**PROBLEM STATEMENT**
For the data below, give the number of lines that include the word "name" and nothing else.

**PROVIDED MATERIAL**
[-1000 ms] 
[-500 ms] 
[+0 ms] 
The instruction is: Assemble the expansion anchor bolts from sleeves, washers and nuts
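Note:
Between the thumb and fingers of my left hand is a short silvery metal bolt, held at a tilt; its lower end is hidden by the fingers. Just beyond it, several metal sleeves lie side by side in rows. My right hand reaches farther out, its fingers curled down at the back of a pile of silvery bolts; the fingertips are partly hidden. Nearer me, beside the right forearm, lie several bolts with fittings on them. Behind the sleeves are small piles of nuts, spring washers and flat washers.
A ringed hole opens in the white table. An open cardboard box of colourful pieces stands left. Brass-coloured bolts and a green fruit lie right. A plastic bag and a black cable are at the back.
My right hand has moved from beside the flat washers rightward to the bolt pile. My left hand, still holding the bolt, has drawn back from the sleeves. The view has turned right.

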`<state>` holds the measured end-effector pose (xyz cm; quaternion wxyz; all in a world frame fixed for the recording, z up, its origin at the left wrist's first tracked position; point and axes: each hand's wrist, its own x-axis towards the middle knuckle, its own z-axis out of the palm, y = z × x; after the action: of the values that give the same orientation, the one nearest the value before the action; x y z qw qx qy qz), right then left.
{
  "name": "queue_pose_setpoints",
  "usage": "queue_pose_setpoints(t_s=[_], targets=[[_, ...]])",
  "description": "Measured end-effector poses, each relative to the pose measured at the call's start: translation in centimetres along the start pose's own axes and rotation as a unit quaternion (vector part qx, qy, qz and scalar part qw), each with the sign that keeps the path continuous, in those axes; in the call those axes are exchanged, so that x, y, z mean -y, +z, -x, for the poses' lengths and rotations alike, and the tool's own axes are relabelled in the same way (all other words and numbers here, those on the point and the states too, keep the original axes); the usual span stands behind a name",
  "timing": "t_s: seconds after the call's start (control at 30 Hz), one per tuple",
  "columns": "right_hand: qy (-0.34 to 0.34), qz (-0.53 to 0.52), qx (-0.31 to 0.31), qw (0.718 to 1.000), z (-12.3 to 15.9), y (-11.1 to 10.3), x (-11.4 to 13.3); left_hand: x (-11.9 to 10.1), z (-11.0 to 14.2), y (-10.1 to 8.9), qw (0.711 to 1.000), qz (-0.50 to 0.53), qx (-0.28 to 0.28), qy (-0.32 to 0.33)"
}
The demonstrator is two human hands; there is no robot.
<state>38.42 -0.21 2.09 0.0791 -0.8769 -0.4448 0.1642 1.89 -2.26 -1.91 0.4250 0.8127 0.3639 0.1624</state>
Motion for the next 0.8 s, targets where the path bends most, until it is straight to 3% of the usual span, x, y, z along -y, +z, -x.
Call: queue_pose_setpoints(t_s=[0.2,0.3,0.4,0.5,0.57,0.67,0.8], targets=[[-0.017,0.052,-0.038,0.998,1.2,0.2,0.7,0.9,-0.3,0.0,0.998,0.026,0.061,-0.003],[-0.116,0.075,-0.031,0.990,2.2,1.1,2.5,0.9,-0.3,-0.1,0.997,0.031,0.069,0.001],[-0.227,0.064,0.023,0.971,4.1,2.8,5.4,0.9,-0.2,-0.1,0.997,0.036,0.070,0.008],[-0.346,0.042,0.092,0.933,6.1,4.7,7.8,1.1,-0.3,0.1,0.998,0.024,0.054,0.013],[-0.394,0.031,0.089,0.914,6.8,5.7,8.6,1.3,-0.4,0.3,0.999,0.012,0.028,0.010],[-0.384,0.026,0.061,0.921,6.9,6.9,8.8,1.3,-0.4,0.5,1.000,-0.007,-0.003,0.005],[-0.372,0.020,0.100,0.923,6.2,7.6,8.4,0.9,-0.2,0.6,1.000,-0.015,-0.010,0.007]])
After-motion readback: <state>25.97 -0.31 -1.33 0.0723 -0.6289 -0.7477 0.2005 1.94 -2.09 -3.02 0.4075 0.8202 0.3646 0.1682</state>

**PROBLEM SOLUTION**
2